**Requirement**
Search the data for "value". Return each matching line.

※

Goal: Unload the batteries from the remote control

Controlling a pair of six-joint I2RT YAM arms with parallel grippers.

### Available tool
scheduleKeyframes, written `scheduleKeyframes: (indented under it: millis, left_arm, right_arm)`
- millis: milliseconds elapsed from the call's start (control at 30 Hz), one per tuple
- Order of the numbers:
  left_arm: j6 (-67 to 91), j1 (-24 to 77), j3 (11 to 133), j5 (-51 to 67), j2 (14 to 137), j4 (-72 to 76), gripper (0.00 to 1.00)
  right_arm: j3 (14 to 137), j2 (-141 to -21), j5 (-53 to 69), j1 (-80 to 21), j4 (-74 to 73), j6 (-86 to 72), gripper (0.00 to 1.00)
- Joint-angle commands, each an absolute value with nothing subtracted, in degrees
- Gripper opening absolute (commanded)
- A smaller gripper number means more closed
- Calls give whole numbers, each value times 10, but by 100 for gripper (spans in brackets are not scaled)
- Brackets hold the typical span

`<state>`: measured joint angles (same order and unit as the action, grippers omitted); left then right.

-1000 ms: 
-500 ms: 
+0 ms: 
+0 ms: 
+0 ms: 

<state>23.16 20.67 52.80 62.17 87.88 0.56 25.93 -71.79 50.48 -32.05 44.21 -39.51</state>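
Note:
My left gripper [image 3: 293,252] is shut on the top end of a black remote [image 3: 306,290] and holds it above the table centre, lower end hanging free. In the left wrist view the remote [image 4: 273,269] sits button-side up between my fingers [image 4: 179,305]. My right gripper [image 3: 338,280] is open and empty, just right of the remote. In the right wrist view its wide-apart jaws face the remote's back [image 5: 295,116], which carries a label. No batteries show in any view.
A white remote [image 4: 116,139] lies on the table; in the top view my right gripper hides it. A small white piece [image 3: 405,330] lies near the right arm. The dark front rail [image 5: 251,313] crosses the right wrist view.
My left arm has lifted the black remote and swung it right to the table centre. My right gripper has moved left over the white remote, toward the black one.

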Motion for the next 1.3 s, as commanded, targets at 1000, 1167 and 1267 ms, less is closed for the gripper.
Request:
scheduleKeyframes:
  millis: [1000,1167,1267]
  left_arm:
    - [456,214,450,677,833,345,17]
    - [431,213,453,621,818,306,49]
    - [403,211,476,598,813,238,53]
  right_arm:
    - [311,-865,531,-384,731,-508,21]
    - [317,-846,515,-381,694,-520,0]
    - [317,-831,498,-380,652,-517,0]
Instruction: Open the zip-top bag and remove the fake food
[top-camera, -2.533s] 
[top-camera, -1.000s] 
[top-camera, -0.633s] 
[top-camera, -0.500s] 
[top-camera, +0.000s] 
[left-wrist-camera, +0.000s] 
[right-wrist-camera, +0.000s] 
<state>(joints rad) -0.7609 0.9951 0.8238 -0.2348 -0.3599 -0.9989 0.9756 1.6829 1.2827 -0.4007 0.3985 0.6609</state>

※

**Result of this exercise**
- Joint-angle commands, each an absolute value with nothing subtracted, in degrees
- Calls give whole numbers, each value times 10, but by 100 for gripper (spans in brackets are not scaled)

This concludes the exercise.